Once the land was allotted to all those tribal members that qualify to receive an allotment there was “extra” land left over. With this move alone large swaths of land guaranteed through treaties were now taken by the federal government, because the land was deemed “excess” and was no longer needed. So now tribal members with no jobs are now owners of property and very soon thereafter property taxes are due on these lands. This set up the circumstances of a group of people with no experience in private property structure are now a part of an alien system expected to navigate that system and give that system money. Which results in more land loss for the tribes as this private property goes into tax default and is then taken by the state to be sold off to pay those tax fees. Honestly, only the prime real estate seems to have been taken. The state isn’t taking over marshlands or swamps. Nor does the state seem interested in forested lands at this time. The lands that get taken are lake front property with extremely high market value for recreational summer homes.
Those forms of government sanctioned land theft were the bulwarks on which other forms of theft were built. My mother worked for a few years at the tribal land management office. They kept track of leases, sales, and purchases of real estate on the reservation. They also spent some their time inspecting the archives that date back to the beginning of allotment period. I was told of many illegal activities that are documented in these archives. One such transaction illustrates the depth of non-native people’s immoral vampiric thirst for land. The archives document a young orphaned native girl who was the sole heir of hundreds of acres of land because of disease. A kindly non-native person agreed to adopt the girl and that paperwork was filed for this person to become the guardian.

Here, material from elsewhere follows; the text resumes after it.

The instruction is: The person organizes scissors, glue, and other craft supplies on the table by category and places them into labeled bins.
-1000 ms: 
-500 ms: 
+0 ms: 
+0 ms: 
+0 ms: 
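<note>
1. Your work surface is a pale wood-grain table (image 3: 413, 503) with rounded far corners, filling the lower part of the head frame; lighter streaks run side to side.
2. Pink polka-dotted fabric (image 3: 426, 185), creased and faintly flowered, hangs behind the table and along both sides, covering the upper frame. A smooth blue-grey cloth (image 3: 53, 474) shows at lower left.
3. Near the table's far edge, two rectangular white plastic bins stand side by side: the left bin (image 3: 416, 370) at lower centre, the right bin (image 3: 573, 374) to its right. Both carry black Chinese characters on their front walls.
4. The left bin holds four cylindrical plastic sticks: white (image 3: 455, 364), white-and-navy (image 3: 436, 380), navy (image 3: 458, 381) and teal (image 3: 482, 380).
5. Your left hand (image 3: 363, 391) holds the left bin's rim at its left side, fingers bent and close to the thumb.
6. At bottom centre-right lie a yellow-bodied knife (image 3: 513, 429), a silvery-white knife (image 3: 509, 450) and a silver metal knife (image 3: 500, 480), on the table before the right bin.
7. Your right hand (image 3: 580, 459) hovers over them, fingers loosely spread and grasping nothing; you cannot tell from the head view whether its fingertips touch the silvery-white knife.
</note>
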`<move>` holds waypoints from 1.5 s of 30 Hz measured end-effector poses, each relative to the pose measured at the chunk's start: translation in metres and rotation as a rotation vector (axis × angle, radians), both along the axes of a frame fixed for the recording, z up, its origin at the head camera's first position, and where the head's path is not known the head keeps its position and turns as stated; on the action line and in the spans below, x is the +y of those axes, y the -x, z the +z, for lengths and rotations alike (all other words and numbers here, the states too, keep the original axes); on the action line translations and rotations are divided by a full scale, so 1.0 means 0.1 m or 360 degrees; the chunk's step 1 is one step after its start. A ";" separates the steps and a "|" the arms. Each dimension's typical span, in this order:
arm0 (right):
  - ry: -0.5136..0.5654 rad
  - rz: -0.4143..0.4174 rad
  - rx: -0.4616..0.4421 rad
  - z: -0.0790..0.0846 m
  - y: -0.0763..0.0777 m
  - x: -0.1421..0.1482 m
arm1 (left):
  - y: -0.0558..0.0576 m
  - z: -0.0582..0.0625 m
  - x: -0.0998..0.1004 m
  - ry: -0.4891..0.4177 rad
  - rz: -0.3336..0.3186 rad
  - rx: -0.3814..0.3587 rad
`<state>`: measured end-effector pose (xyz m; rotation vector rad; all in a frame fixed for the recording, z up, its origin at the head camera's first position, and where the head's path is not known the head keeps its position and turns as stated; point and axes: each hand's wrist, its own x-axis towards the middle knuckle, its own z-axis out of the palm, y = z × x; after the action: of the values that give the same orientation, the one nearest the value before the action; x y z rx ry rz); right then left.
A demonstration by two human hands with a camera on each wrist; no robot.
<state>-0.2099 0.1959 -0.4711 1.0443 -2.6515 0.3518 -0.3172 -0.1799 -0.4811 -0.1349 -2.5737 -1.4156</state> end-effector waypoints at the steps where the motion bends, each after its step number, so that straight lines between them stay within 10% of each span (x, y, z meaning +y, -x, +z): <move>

Soon thereafter a purchase agreement was filed between the girl’s new guardian with the local postmaster for all the girl’s land holdings. That purchase of the land was approved followed closely by the paperwork to terminate the guardianship with all this paperwork filed and approved by the BIA.
I think about this series of events often. It always leads me to deep sadness, hopelessness, and bitter anger. My emotions run white hot over the abuse this girl endured as a pawn in land theft scheme that is the direct result of the exploitation of these governmental policies and of a human being. There are so many layers to this land theft that it can only be called a conspiracy. I have so many questions that I feel need answers even all these years later. How did the person who initiated the adoption know that this little native girl was the sole heir to hundreds of acres of land? How was a buyer found so quickly? What happened to all the money that should have gone to the little girl? You must question the efficiency of the BIA’s bureaucracy, the filings, and the approvals performed in such a quick and timely manner.